The biggest part of that strategy is for Treasury to begin converting its $49 billion preferred stake into common stock for sales by the first half of next year.
Common stock means no dividend, coming in last in the shareholder pig trough and taking a financial bath.
The Wall Street Journal is reporting the deal consists of:
The U.S. Treasury converting some of its $49 billion in AIG preferred shares into common stock. Then the stock can be sold over time. The conversion, which could take place at about $35 an AIG share, is likely to occur in the first half of 2011.
Why is Treasury converting to common stock? Is it to extend TARP de facto, allowing them to hold on to 2011, all the while making it appear they got out of the AIG bail out biz by 2010?
Below is the table, from the last TARP Congressional Oversight report, on how much bail out money AIG still has.
Meanwhile, Bloomberg reports more division sell offs at AIG, note the over time U.S. taxpayer pay back plan and AIG is selling two Japanese insurance units for $4.8 billion.
The government is seeking to dispose of its AIG stake as Chief Executive Officer Robert Benmosche, 66, prepares divestitures of two non-U.S. divisions that he said would largely repay the firm’s Federal Reserve credit line. MetLife Inc. said this month its purchase of American Life Insurance Co., for about $15.5 billion, is “on track” to be completed on Nov. 1. AIG may hold an initial public offering of another business, AIA Group Ltd., in October.
The insurer’s objective is to “repay the taxpayers and position AIG, over time.
The New York Times, notes the stall tactics to avoid a credit rating downgrade and a dumping of AIG stock:
To close the deal by the end of the year and avoid a downgrade, A.I.G. will have to complete a number of steps. Foremost is securing a credit facility from a bank to replace the one now provided by the Federal Reserve Bank of New York, the people briefed on the negotiations said. As part of the deal, the Treasury will convert its preferred shares into billions of dollars’ worth of common stock.
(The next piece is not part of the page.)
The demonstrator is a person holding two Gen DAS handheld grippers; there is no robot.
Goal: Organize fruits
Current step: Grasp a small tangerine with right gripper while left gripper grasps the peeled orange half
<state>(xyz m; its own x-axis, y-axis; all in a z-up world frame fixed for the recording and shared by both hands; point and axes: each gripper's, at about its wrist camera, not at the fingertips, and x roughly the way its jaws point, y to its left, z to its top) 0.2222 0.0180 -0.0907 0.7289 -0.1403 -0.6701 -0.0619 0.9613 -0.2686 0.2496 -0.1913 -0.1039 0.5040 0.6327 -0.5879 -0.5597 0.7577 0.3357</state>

Underscoring the risks of huge government bailouts, the government may be forced to sell its stake very slowly. And it is not at all clear that the government will recoup its full investment, some analysts say.
These sanitized phrases deliberately mask what the Administration is so keen to hide: that it has been badly overmastered, whether by incompetence or design, by the world’s biggest deadbeat. And the government’s eagerness to distance itself from a $182 billion sinkhole means it is yet again giving more unwarranted financial concessions.
Let’s not kid ourselves: all this fancy financial footwork is to divert public attention from the fact that AIG will deliver big losses to the taxpayer.
Current loss estimates on AIG vary, from $35 billion to over $50 billion (CBO, OMB, Treasury). AIG has received $185 billion in government bail out funds. Last June, the Congressional Oversight Panel released a scathing report on AIG. The last TARP COP report (TARP ends October 3, 2010), states losses to taxpayers are highly dependent upon the AGI common stock value. The report also states how AIG is going to pay back the government is extremely unclear.
So, is this latest move by Treasury an attempt to hide the losses and the fact taxpayers are going to take a bath on AIG?